=== Assigned task ===
Only one part of the listing is needed: the lines from the one with "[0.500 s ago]" through the last line, copied exactly and free of pictures.

=== Information shown ===
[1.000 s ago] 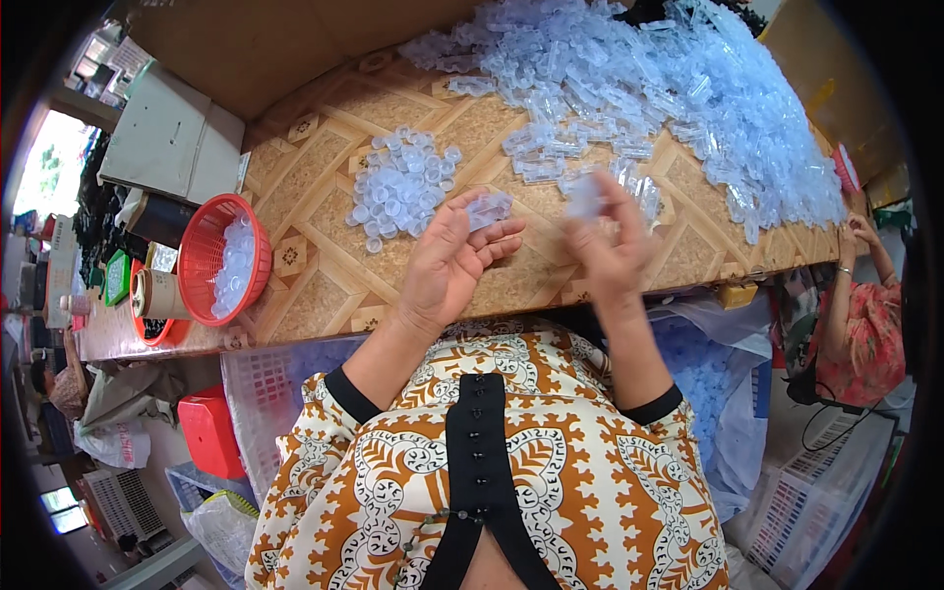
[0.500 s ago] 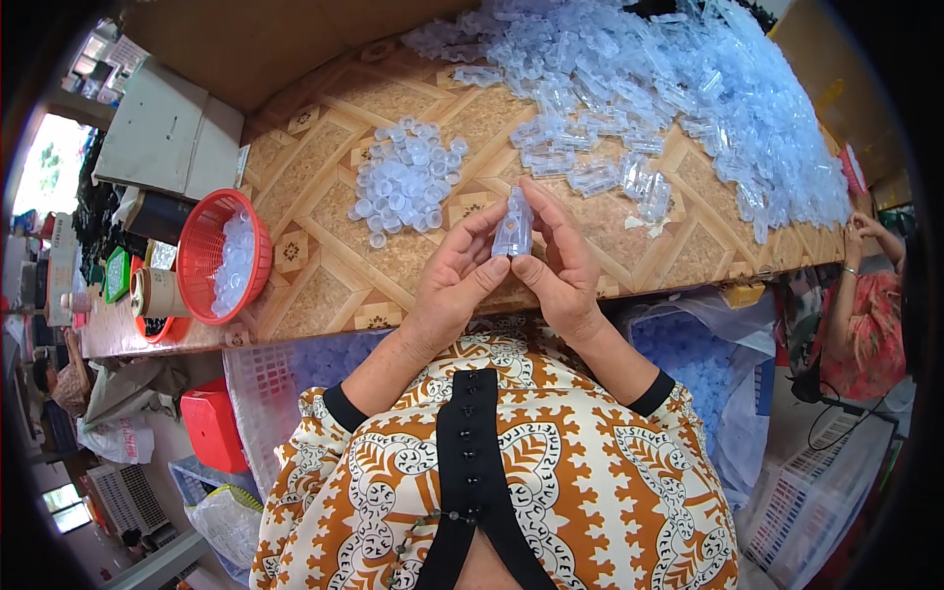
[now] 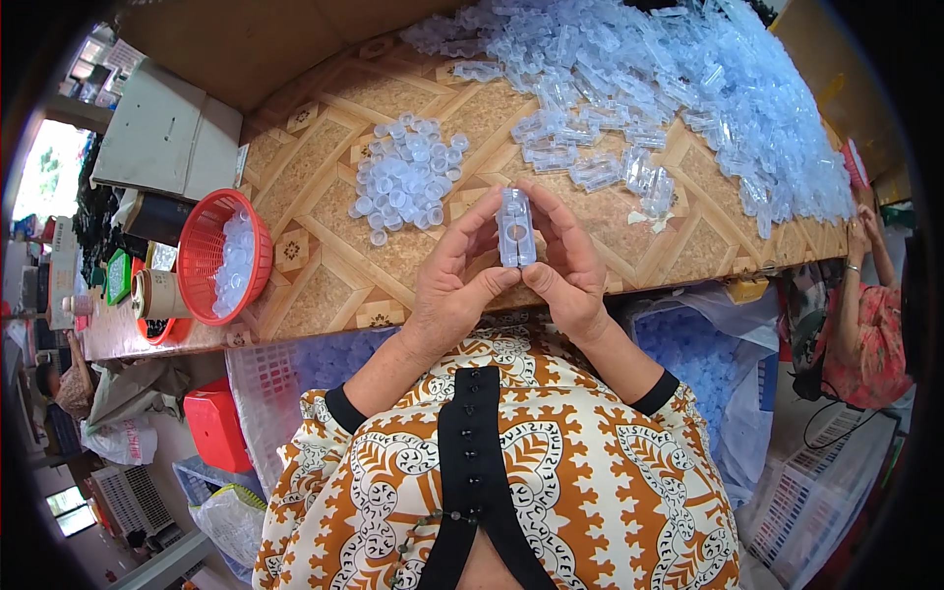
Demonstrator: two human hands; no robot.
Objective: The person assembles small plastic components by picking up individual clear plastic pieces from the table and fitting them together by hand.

=== Completed exercise ===
[0.500 s ago] 
[now] 
Demonstrator: two human hands; no robot.
Objective: The person assembles small plastic components by picking up individual clear plastic pieces from the table and fitting them together by hand.

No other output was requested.